I prepared the ground truth meshes with SPSR by following your paper. Then, I render the depth map with my own C++/OpenGL program. In this program, I used the extrinsic camera parameters directly as an OpenGL's view matrix, and converted the intrinsic camera parameters to an OpenGL's projection matrix following the following Gist. https://gist.github.com/astraw/1341472#file-calib_test_utils-py-L80

To validate my ground truth depth maps, I tested to reconstruct the mesh using the ground truth depth maps. Then, I found the reconstructed point clouds are located slightly above the original ground truth mesh (see the following figure. blue: your R-MVSNet result, red: my recon. from ground truth depth maps).

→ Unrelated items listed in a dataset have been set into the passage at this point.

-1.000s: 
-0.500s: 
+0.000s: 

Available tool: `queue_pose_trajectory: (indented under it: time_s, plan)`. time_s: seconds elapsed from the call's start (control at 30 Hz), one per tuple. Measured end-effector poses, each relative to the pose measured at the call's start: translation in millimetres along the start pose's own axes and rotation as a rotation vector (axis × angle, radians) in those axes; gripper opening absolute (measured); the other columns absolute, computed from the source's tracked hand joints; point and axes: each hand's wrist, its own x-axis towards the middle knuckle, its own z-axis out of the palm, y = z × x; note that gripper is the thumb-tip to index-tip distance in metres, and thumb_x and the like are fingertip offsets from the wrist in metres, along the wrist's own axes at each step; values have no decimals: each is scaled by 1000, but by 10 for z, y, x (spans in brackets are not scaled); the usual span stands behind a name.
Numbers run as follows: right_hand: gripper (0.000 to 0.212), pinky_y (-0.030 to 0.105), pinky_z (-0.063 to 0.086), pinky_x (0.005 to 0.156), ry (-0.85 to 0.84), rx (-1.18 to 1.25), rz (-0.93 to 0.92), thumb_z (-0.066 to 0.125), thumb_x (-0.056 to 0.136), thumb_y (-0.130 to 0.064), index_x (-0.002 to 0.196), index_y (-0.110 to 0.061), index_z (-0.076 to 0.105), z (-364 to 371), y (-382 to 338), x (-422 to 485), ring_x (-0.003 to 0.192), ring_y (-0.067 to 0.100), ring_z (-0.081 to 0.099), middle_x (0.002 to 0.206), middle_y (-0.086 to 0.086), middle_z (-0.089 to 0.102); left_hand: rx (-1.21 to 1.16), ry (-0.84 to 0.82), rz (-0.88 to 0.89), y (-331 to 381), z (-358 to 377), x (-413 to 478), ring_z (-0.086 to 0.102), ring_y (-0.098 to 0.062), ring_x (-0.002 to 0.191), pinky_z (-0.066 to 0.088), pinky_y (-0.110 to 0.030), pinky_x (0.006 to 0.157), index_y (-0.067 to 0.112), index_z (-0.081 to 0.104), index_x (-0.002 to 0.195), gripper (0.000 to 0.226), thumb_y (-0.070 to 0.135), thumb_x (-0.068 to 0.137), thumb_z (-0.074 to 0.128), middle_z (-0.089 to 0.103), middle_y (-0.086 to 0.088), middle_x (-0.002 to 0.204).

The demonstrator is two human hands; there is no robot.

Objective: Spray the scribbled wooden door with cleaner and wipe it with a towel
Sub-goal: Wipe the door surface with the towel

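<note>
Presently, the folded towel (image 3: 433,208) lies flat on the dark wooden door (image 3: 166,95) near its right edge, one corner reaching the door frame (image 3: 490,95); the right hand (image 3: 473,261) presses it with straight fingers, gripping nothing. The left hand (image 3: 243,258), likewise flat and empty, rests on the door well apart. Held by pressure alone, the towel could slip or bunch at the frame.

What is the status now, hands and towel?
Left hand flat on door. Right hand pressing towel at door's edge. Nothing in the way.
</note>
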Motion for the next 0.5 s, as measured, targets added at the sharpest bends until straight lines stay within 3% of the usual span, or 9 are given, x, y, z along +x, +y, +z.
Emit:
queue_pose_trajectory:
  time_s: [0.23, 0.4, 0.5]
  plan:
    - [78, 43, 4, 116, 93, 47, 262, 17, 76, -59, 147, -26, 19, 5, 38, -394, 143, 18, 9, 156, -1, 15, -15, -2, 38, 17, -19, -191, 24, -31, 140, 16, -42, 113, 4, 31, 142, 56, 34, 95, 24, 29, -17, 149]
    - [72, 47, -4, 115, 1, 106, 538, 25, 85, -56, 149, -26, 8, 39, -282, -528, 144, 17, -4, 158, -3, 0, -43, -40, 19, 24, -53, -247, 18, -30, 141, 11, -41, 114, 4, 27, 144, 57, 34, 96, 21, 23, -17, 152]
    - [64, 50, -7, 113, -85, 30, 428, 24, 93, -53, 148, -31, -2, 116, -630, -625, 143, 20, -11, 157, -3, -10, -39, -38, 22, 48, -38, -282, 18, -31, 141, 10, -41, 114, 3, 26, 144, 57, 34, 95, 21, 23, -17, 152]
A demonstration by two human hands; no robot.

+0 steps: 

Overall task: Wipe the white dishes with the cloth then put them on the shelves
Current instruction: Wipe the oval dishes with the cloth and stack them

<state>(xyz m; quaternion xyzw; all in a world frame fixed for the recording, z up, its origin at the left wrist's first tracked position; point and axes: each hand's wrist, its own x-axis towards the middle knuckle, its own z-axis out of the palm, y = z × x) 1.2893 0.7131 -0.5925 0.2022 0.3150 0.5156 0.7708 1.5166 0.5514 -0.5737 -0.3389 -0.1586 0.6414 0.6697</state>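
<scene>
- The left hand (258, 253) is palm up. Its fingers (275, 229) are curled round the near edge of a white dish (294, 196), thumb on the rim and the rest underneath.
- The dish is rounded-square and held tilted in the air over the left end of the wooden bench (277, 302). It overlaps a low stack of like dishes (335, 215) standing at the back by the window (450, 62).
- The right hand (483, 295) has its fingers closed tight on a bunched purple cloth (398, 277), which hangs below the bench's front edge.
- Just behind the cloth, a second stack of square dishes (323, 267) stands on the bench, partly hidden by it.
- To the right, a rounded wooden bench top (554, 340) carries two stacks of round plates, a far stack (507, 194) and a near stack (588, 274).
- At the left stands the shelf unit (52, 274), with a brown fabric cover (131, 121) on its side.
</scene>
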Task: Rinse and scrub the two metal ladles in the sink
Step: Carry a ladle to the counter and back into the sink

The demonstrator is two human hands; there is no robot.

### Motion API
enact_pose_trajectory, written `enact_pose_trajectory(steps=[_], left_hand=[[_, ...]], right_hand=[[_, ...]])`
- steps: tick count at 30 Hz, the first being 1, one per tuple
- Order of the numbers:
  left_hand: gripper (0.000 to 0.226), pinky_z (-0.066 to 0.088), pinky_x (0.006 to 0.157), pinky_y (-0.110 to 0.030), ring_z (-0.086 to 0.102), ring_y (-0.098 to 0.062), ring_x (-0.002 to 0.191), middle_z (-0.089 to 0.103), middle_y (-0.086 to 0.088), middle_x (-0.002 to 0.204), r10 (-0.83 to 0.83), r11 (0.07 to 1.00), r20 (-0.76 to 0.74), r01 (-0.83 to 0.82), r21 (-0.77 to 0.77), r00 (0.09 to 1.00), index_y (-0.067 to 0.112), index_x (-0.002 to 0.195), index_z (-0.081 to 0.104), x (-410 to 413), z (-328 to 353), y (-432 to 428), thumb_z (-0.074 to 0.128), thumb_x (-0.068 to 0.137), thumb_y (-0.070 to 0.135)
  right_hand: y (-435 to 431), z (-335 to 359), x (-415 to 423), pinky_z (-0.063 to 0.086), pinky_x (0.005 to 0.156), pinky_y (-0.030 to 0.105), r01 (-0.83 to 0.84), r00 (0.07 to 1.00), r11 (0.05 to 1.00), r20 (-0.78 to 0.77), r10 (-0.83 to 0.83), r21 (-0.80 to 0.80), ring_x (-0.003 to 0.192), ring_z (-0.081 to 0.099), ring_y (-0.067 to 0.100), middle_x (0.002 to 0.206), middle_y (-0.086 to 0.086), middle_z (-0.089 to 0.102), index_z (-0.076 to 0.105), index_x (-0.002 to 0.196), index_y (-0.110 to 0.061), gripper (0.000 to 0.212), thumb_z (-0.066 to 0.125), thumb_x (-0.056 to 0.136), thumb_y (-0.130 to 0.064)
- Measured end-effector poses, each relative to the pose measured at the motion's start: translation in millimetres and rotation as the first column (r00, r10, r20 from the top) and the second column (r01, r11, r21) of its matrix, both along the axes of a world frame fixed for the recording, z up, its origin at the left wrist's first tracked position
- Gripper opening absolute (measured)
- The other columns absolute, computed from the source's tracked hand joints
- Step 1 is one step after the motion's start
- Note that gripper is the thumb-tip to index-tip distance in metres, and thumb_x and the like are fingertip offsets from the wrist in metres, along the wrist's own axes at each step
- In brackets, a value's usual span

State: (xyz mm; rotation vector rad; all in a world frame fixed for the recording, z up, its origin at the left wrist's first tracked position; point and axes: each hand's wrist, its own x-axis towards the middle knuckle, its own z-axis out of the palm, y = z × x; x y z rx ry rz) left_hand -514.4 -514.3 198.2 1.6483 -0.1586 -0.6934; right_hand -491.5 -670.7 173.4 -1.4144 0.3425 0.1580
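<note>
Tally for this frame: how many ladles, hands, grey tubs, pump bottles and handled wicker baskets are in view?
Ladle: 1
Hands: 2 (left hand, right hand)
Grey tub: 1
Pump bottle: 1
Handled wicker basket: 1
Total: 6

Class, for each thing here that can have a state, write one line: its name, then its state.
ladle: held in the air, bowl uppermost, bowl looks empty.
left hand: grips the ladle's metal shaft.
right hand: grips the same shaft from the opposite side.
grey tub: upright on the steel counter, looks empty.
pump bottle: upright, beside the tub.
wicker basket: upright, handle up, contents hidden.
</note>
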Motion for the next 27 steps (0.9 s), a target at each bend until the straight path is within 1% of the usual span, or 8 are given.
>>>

I downloaded your post-processed point cloud generated by R-MVSNet and checked that your data is at the same location of the ground truth mesh that I am using (Does this post-process include the output point cloud alignment, e.g., using ICP?)

GT vs R-MVSNet (yours) GT vs my recon. from GT depth maps
snapshot00 snapshot01

Do you have any idea to fix my problem? Otherwise, I'd appreciate if you would elaborate how you generated the ground truth depth maps.

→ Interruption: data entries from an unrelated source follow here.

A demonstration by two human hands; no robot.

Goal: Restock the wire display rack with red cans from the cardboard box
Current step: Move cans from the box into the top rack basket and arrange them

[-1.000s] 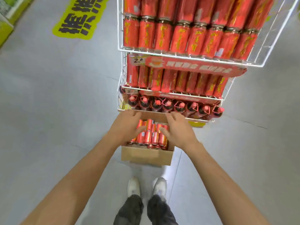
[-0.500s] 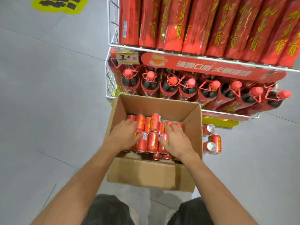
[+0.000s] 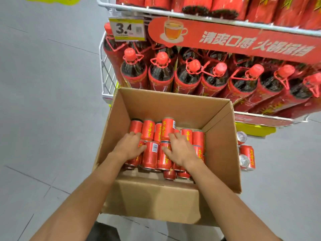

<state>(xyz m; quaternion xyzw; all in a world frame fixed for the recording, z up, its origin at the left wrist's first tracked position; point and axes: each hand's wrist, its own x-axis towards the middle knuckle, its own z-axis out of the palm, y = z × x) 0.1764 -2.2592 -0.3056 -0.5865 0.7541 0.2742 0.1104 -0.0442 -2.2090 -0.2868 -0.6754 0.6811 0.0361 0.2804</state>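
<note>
An open cardboard box (image 3: 220, 136) stands on the floor in front of the white wire rack (image 3: 106, 79). Several red cans (image 3: 148, 130) lie packed on their sides in the box. My left hand (image 3: 129, 146) rests on the cans at the left, fingers curled over one. My right hand (image 3: 180, 149) lies on the cans at the right, fingers spread across them. Whether either hand has lifted a can cannot be told. The rack's lower shelf holds red-capped dark bottles (image 3: 161, 70); the shelf above holds red packs.
Three loose red cans (image 3: 246, 156) lie on the grey floor to the right of the box. A price tag (image 3: 128, 29) and a red banner (image 3: 231, 40) hang on the rack's front. A yellow base (image 3: 255, 130) sits under the rack. Bare floor at the left.
The view has dropped lower and closer to the box. Both hands went from its rim down onto the cans and now press on them.
</note>
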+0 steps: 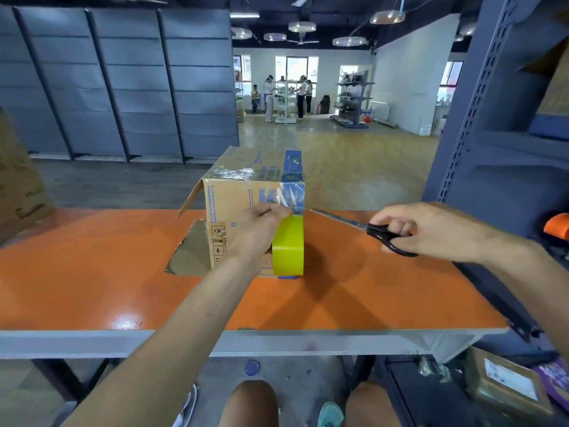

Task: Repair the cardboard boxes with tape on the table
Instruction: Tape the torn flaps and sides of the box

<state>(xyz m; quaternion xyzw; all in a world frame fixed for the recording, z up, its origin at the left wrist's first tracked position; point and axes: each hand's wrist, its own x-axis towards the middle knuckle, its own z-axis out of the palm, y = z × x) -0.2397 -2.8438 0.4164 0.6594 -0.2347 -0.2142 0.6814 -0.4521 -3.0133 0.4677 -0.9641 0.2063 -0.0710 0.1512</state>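
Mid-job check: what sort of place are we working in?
Probably a warehouse or packing area: a cardboard box and a yellow tape roll on an orange worktable, tall slotted metal racking at the right, and stocked shelves across the open floor.

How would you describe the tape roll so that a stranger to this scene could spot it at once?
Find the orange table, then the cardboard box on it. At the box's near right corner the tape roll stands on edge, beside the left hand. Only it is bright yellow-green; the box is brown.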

Thank you very much for your help.

YoYo000 commented 4 years ago

@tatsy The depth map is generated b direct mesh rendering without external alignment.

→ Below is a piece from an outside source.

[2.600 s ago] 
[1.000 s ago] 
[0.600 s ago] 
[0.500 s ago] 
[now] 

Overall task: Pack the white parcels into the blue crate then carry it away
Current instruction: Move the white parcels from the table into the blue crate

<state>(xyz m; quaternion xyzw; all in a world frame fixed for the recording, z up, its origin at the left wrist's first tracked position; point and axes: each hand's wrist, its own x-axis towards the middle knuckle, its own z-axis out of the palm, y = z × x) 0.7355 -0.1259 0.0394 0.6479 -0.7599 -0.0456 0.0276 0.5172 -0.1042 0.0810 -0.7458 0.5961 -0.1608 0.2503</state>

YoYo000 commented 4 years ago

@tatsy The depth map is generated b direct mesh rendering without external alignment.

As the 3D point cloud is slightly misaligned after projection/unprojection, have you check the -+0.5 issue when converting the pixel coordinate to the texture coordinate? It might cause the misalignment problem from my experience.

tatsy commented 4 years ago

@YoYo000 Thank you very much for your advice. Actually, the misalignment in my result seems to be a translation at a fixed distance and is very tiny. Therefore, I am also thinking that the projection can be a problem.

I think OpenGL's rasterizer picks the pixel center to evaluate the pixel value. So, for the depth map, the depth value at the pixel center will be evaluated. I also understand it can be controlled by gl_SamplePosition (by default it is (0.5, 0.5)).

Can I ask if you changed the sample location within the pixel by using gl_SamplePosition or something like that? Or, did you calculate the depth maps using your own rasterizer to pick up a specific location inside the pixel?

tatsy commented 4 years ago

According to your comment in the following link, should I pick the top-left corner to evaluate the depth value of a pixel (for example, by specifying gl_SamplePosition = vec2(0.0, 0.0))?

https://github.com/YoYo000/MVSNet/issues/38#issuecomment-478422515

Hi,

In multi-view geometry we use image coordinate rather than pixel coordinate, and we take the top-left corner of the image as (0, 0).

You can imagine each pixel is with width x height of 1 x 1, and then in image coordinate the center of the top-left pixel is (0.5, 0.5)

YoYo000 commented 4 years ago

@tatsy did you go through the rendering part? I did not go into details on the code you post yet.